The article at The Nation is by John Nichols, whose only factual basis for the claim of non-amusement is that "The musician's publicist contacted the Walker campaign to inform them" that Mellencamp is "very pro-collective bargaining and the fight for a living wage." I don't know what that has to do with Walker's limits on unions representing public workers, who are trying to maintain their good salaries and benefits, not private industry workers at a level where they have to "fight for a living wage," who actually sound like the kind of people who would vote for Walker.
Mellencamp is not demanding that Walker... stop using his music. But, as the rocker did when Republican John McCain started using his song "Our Country" in 2008, Mellencamp is reminding Republicans that he is not one of them -- and that his songs are not written to celebrate their policies.
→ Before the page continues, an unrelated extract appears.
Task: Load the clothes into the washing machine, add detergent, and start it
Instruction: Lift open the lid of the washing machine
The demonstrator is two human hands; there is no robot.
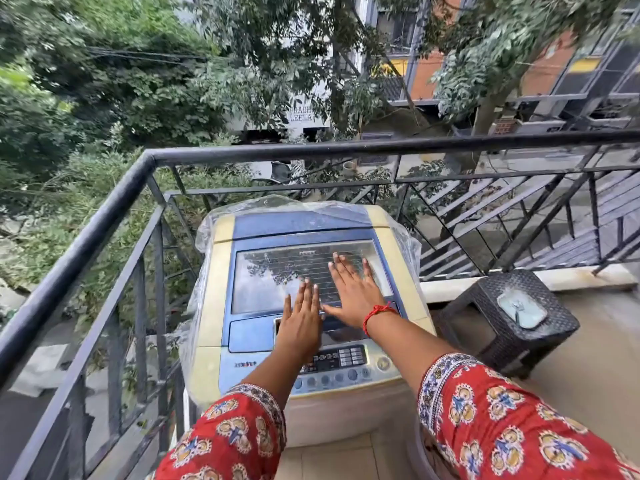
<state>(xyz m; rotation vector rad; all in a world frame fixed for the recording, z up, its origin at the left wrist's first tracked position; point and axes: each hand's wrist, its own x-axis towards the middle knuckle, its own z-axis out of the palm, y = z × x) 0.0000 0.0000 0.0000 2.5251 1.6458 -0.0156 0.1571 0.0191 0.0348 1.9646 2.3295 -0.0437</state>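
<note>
Balcony setting, black metal railing (104,216) on the far and left sides, trees and apartment blocks beyond. Top-load washing machine (214,271) stands in the corner against the railing, clear plastic cover (204,230) pushed back behind it and down its sides — probably weather protection, pulled off the top for access. Lid (270,282) is closed, its window reflecting leaves.

Both hands lie flat, palms down, holding nothing. Left hand (300,323) rests over the lid's front edge, fingers straight and pressed together. Right hand (353,292) lies on the window, fingers slightly spread, red thread bracelet (375,313) at the wrist. Placement looks like a start pose or a lead-in to lifting the lid — judgement only. Control panel (332,365) sits nearest the person, untouched.

No clothes or detergent visible, so loading looks not yet begun.

Dark wicker stool (485,306) to the right carries a pale blue object (523,310), identity unclear.

Readable text: "TurboDrum" on the panel's left; distant building sign, partly hidden, ends "LEELA". Button labels too small to read.
</note>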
Are they written to "celebrate" anybody's politics? Seems to me Mellencamp is open to all sorts of fans, and I wouldn't be surprised if he is quietly pleased that politicians, including conservative politicians, find his songs apt.
"He's a very liberal person," [publicist Bob] Merlis says of the singer, who performed "Small Town" at a rally for Barack Obama in 2008, recorded a radio ad for Obama and appeared at Obama's inagural [sic] in 2009.
Nichols lamely stretches, saying "Mellencamp has even addressed recall politics," and going on to talk activities related to the recall of California Governor Gray Davis in 2003:
An ardent for [sic] of former President George Bush's Iraq War policies, Mellencamp wrote: "The Governor of California was removed from office based on finance troubles. And yet George W. Bush has lied to us, failed to keep our own borders secure, entered a war under false pretense, endangered lives, and created financial chaos. How is it that he hasn't been recalled?...
And that should count against Walker? Mellencamp seems to like financial discipline. Nichols ends his nitwit piece by fantasizing about Mellencamp coming to Wisconsin and singing "Small Town" at a rally for Walker's opponent, who will be one of these 4 characters. (What would they do to help the economy in Wisconsin? Their ideas ranged from spending on education to ending "partisan bickering.")

Anyway, I will now leave John Nichols to his private dreamy dreams about Mellencamp, the 60-year-old Hoosier who just might care very deeply about government workers in Wisconsin.